# Exercise brief:
Everything in the data below except the pictures must be repeated word for word.

--- START ---

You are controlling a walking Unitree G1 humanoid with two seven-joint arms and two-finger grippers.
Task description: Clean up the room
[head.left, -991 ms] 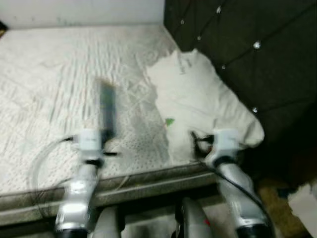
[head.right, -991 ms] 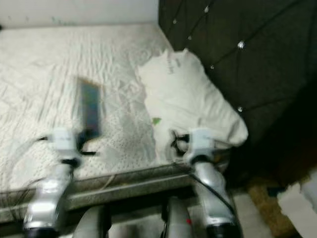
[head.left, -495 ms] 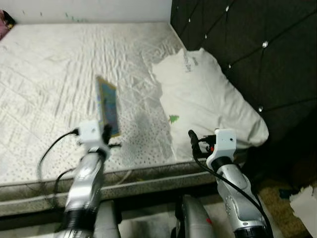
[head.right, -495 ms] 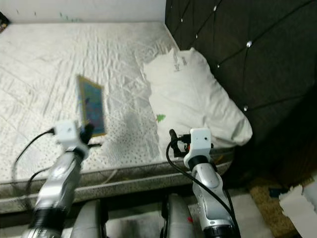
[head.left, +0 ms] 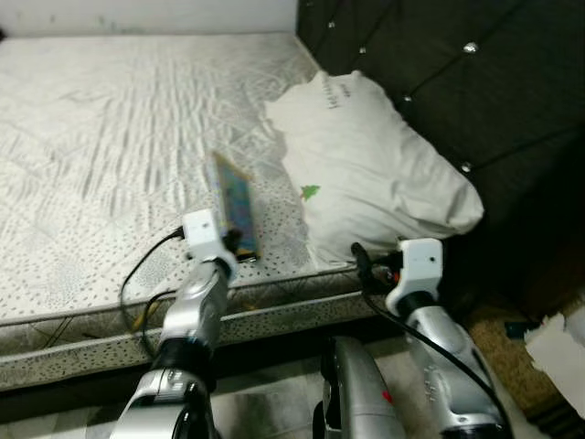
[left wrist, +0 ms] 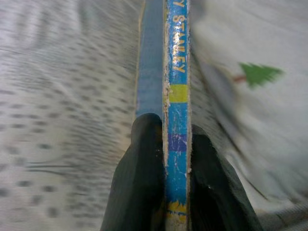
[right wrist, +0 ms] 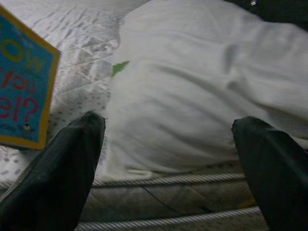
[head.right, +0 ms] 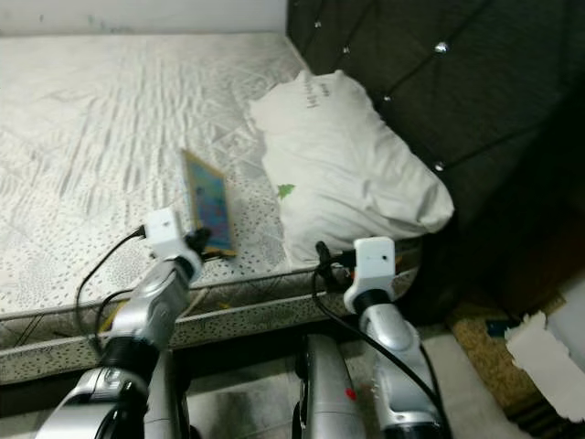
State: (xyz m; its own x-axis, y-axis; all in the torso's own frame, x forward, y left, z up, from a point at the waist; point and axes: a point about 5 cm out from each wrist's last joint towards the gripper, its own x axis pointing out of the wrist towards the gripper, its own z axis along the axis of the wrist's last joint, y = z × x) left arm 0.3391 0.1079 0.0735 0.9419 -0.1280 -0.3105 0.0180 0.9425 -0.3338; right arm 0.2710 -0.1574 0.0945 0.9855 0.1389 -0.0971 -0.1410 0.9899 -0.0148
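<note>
A thin blue children's book (head.left: pixel 234 203) with a yellow border stands on edge above the near side of the mattress (head.left: pixel 110 137). My left gripper (left wrist: pixel 166 163) is shut on its lower edge, and the book's spine (left wrist: pixel 177 77) runs away between the fingers (left wrist: pixel 144 173). The white pillow (head.left: pixel 375 169), marked with a small green tree, lies against the dark headboard. My right gripper (right wrist: pixel 168 159) hangs open low at the mattress edge in front of that pillow, holding nothing.
The dark tufted headboard (head.left: pixel 457 82) rises at the right. A mattress edge with piping (head.left: pixel 82 352) runs across the near side. White paper or cloth (head.left: pixel 559 343) lies on the floor at the far right. My own legs (head.left: pixel 352 393) show below.
The camera has shifted. The left gripper has carried the book rightward, closer to the pillow and the mattress edge. The right gripper has stayed open near the pillow's front.
</note>
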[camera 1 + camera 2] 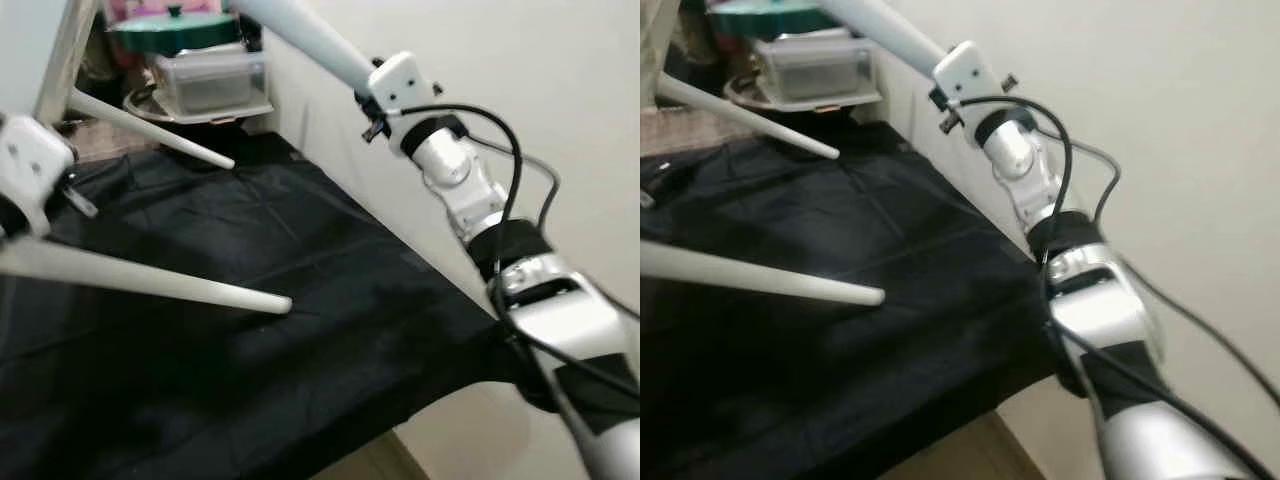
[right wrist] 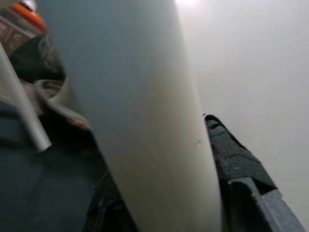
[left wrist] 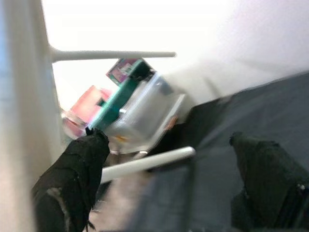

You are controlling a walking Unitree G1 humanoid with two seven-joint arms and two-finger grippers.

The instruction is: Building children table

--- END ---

# Solution to the problem:
You are controlling a walking Unitree G1 humanoid with two seven-joint arms and two-finger grippers.
Task description: Clean up the room
[head.left, -991 ms] 
[head.right, -991 ms] 
[head.left, -495 ms] 
[head.right, -495 ms] 
[head.left, +0 ms] 
[left wrist, +0 ms] 
[right wrist, +0 ms] 
[head.right, +0 ms] 
State: (xyz m; its own x-axis, y-axis; all in the torso's own frame, x forward, y left, z up, from a point at the waist; point and axes: a point about 5 cm out from each wrist's last joint towards the gripper, its own x axis pointing out of the wrist towards the gripper, its own z axis along the axis of the wrist's last joint, y = z × x) left arm 0.3391 0.1079 0.0735 0.9419 -0.1280 -0.3105 0.0180 0.9425 -0.3338; right arm 0.2710 -0.1574 0.0945 0.9855 0.1389 -0.0971 -0.1410 0.9899 -0.0148
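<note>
A thin blue children's book (head.left: pixel 234 203) with a yellow border stands on edge above the near side of the mattress (head.left: pixel 110 137). My left gripper (left wrist: pixel 166 163) is shut on its lower edge, and the book's spine (left wrist: pixel 177 77) runs away between the fingers (left wrist: pixel 144 173). The white pillow (head.left: pixel 375 169), marked with a small green tree, lies against the dark headboard. My right gripper (right wrist: pixel 168 159) hangs open low at the mattress edge in front of that pillow, holding nothing.
The dark tufted headboard (head.left: pixel 457 82) rises at the right. A mattress edge with piping (head.left: pixel 82 352) runs across the near side. White paper or cloth (head.left: pixel 559 343) lies on the floor at the far right. My own legs (head.left: pixel 352 393) show below.
The camera has shifted. The left gripper has carried the book rightward, closer to the pillow and the mattress edge. The right gripper has stayed open near the pillow's front.
</note>
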[camera 1 + camera 2] 
[right wrist] 
[left wrist] 

You are controlling a walking Unitree G1 humanoid with two seven-joint arms and two-finger grippers.

The instruction is: Building children table

Here the exercise is finished.